É nessa banalidade do mal — feita de distração, cansaço e desistência — que a barbárie encontra terreno fértil.

O próximo não é apenas quem vive ao nosso lado.

O próximo também é quem está longe.

Porque a humanidade somos todos nós.

 

Jota Eme

O HUMANISMO EM EXTINÇÃO?

REFLEXÕES AMARGAS SOBRE O ESVAZIAMENTO DA CONDIÇÃO HUMANA

Vivemos imersos numa cultura de ruído, aparência e superficialidade.

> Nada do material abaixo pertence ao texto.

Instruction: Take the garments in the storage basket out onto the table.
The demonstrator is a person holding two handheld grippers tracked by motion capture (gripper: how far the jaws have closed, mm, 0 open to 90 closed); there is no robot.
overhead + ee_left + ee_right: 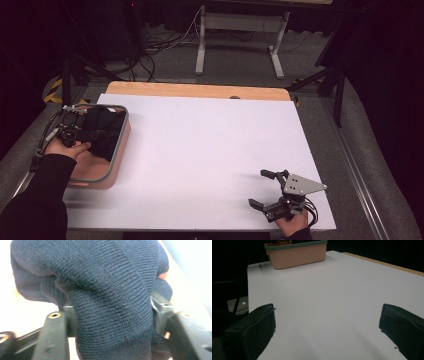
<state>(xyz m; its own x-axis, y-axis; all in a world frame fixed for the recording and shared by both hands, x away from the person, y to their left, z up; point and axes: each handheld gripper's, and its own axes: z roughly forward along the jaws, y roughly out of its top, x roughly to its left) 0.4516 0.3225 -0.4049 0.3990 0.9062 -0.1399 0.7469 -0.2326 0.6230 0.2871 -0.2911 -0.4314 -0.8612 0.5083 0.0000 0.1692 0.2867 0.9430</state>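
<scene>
A dark blue knitted cloth (102,129) lies bunched in a pink basket (119,145) with a grey rim at the table's left edge. My left gripper (85,132) reaches into the basket from the left, shut on a thick fold of that cloth (105,285). In the left gripper view the fold sits squeezed between both jaws (112,312). My right gripper (259,188) rests low near the table's front right corner. Its jaws stand wide open with nothing between them (327,327), pointing across the white surface toward the basket (297,252).
A white board (210,140) covers the table, with a wooden strip (200,90) showing along its far edge. Behind the table stand a grey metal frame (240,45) and cables on the floor. Dark stands flank both sides.
</scene>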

Rodeados de gente — conectada, eficiente, visível —, parecemos cada vez mais distantes do que nos torna verdadeiramente humanos: o pensamento, a escuta, a empatia, a capacidade de estar com o outro.

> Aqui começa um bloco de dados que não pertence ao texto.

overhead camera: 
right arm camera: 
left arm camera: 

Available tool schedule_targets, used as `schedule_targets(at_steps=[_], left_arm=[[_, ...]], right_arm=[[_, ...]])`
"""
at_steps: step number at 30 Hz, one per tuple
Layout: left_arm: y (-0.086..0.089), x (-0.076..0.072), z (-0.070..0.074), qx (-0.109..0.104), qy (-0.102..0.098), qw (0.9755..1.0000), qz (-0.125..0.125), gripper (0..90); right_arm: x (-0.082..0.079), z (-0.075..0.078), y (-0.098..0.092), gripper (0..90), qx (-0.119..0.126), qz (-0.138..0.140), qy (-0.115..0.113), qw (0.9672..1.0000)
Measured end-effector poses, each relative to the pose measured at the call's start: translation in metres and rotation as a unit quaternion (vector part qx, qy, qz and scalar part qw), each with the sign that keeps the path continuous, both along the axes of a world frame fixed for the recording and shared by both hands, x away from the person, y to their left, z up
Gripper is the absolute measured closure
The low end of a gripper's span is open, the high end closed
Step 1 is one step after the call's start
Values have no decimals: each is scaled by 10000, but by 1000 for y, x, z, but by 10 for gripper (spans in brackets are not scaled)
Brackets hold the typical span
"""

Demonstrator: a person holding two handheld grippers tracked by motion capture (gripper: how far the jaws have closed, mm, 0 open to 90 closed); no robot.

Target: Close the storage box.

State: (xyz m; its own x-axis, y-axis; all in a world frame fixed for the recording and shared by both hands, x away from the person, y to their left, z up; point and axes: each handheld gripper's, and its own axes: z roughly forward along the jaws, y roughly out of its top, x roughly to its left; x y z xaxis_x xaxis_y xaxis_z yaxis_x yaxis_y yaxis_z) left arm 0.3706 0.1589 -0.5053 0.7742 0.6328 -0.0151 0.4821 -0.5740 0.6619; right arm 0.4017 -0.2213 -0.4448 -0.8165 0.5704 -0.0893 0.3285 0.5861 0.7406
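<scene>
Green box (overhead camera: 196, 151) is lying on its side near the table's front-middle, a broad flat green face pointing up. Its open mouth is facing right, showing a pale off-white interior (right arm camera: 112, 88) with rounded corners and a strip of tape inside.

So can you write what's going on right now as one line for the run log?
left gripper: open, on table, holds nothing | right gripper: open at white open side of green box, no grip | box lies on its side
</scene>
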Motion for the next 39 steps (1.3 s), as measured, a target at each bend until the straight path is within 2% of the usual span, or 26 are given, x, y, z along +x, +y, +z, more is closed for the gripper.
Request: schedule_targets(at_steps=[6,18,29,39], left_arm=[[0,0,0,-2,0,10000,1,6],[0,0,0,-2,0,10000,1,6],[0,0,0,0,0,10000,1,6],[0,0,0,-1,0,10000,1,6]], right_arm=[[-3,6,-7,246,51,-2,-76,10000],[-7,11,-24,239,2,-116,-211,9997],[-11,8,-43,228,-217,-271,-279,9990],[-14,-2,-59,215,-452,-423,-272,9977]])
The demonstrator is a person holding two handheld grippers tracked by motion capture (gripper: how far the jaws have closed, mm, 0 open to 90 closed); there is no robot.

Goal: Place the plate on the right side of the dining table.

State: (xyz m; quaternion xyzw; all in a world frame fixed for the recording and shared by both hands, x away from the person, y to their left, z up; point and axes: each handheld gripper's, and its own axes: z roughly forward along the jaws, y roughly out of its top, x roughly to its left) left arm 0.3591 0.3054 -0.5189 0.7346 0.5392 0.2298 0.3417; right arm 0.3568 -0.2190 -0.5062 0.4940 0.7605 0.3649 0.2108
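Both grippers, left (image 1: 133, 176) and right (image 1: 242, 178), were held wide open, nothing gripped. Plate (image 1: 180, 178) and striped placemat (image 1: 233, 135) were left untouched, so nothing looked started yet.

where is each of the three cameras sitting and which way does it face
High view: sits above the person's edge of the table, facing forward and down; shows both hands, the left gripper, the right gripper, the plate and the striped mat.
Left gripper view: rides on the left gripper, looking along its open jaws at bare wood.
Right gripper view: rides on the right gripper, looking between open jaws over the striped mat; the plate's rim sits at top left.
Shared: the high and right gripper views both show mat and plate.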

O pequeno texto que se segue nasce da inquietação e do desencanto, mas também da vontade de pensar criticamente o presente, inspirado pelas leituras de autores como Byung-Chul Han e MarinaGarcés.

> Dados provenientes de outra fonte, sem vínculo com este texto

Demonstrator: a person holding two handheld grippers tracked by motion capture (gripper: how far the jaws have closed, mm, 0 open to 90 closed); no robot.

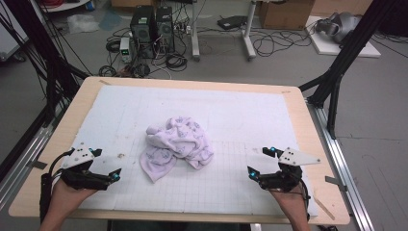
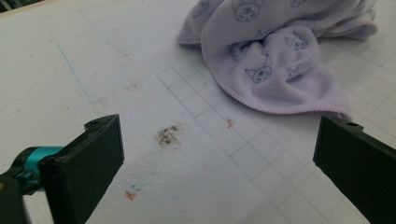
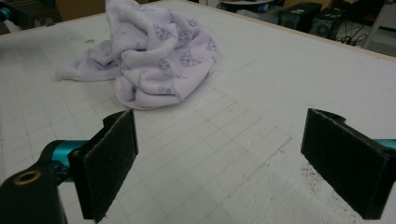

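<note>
— Where's the towel [image 1: 177,147]?
— Crumpled mid-frame on the tabletop [image 1: 250,120]. Left gripper [image 1: 108,164] and right gripper [image 1: 257,162] fingers apart, empty.
— Risk?
— Probably pinching several bunched layers; edges look buried.

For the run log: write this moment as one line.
left gripper: open, empty | right gripper: open, empty | towel: crumpled, mid-mat, between grippers, untouched | mat: white, gridded
</note>
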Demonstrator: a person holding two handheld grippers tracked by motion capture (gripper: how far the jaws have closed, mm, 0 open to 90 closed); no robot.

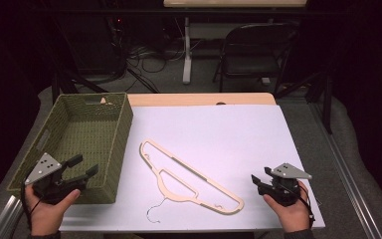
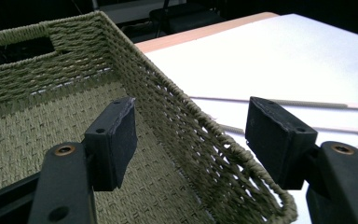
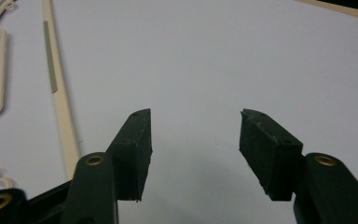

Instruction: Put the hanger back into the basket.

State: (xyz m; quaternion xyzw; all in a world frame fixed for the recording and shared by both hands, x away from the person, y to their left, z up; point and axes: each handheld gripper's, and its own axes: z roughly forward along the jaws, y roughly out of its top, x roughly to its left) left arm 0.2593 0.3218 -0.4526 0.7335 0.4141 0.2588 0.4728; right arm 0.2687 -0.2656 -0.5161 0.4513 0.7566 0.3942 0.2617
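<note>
The pale hanger [image 1: 189, 174] lies flat on the white counter [image 1: 238, 134], between the 2 hands, just right of the green woven basket [image 1: 79, 134]. Its long axis runs from far left to near right, the wire hook [image 1: 156, 211] pointing toward the near edge. The left hand-held gripper [image 1: 79, 168] hovers spread over the basket's near right corner; the right hand-held gripper [image 1: 259, 180] is spread and empty. Likely the reach is only starting: next, a jaw pair must straddle a thin bar
</note>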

Entre o ensaio e o desabafo, estas linhas não são apenas um espelho deformado da sociedade atual — são, talvez, um convite ao desconforto necessário de quem ainda se recusa a adormecer.

Vejo, em muitos lugares e momentos, esta multidão fragmentada, ruidosa, saturada de si:

  • Gente que se comove sem nada sentir — como quem simula afetos num teatro digital onde a emoção é exibida, mas nunca vivida;
  • Gente fossilizada na tacanhez cultural, submissa por hábito, obediente por conveniência, incapaz de suspeitar que o mundo pode ser outro;
  • Gente aduladora do supérfluo, bajuladora de chefes e figuras de poder, que confunde presença com prestígio e sucesso com aparência — gente sem a noção do equilíbrio entre razão e emoção, capturada por uma estética de superfície;
  • Gente de comportamentos miméticos, sem traço nem alma, que repete o que vê e ouve sem discernimento, encurralada nas pseudocertezas onde a arrogância serve de refúgio à ignorância;
  • Gente autofágica, enredada num narcisismo patológico que se alimenta da expulsão do outro e do culto da imagem — beleza exterior como nova divindade, pobreza espiritual como deserto consentido, e a solidão digital como miragem de um “novo social”;
  • Gente falsamente revoltada, condoída com o sofrimento longínquo, mas indiferente ao rosto próximo — a denúncia global substitui o cuidado concreto, como se partilhar uma hashtag fosse ato de compaixão;
  • Gente que despreza a autenticidade e se oculta na aparência, numa vida construída para ser vista, não vivida;
  • Gente que caminha com altivez, como se o destino humano lhe fosse alheio — esquecendo, como escreveu Marco Aurélio, que todos partilhamos a mesma condição: ontem uma gota de sémen, amanhã um punhado de cinzas;
  • Gente que confunde fé com crendice, misticismo com superstição, espiritualidade com consumo emocional — como se a transcendência pudesse ser comprada em embalagens motivacionais;
  • Gente que repudia o pensamento, que desconfia da dúvida, e que se curva perante a certeza fácil — que idolatra coaches, influencers e manuais de felicidade de três passos, como se a complexidade da vida pudesse ser resolvida com fórmulas;
  • Gente que, numa servidão voluntária, renuncia ao pensamento crítico e se entrega, por cansaço ou comodismo, à ilusão do “solucionismo” — crente de que todas as questões humanas têm resposta num tutorial, num algoritmo, num líder carismático;
  • Gente que, sem se dar conta, alimenta a globalização da superficialidade, da indiferença e da estupidez;
  • Gente que se submete à lógica da algocracia, onde a decisão é automatizada, a escolha é dirigida e a liberdade é programada;
  • Gente que privilegia a comunicação digital como espelho narcisista — ouve-se a si mesma em eco infinito, mas esquece como se escuta verdadeiramente o outro;
  • Gente que acredita, ingénua e arrogantemente, que os outros não veem quem ela é — quando, na verdade, já se perdeu de si;
  • Gente que insiste em esquecer que é feita da mesma matéria e do mesmo tempo que todos os outros, enquanto finge ser exceção num mundo onde todos partilham a mesma fragilidade essencial.

Vivemos rodeados de “gente” — mas cada vez mais órfãos de humanidade. E, no fundo, talvez sejamos todos, em momentos diferentes, um pouco dessa gente.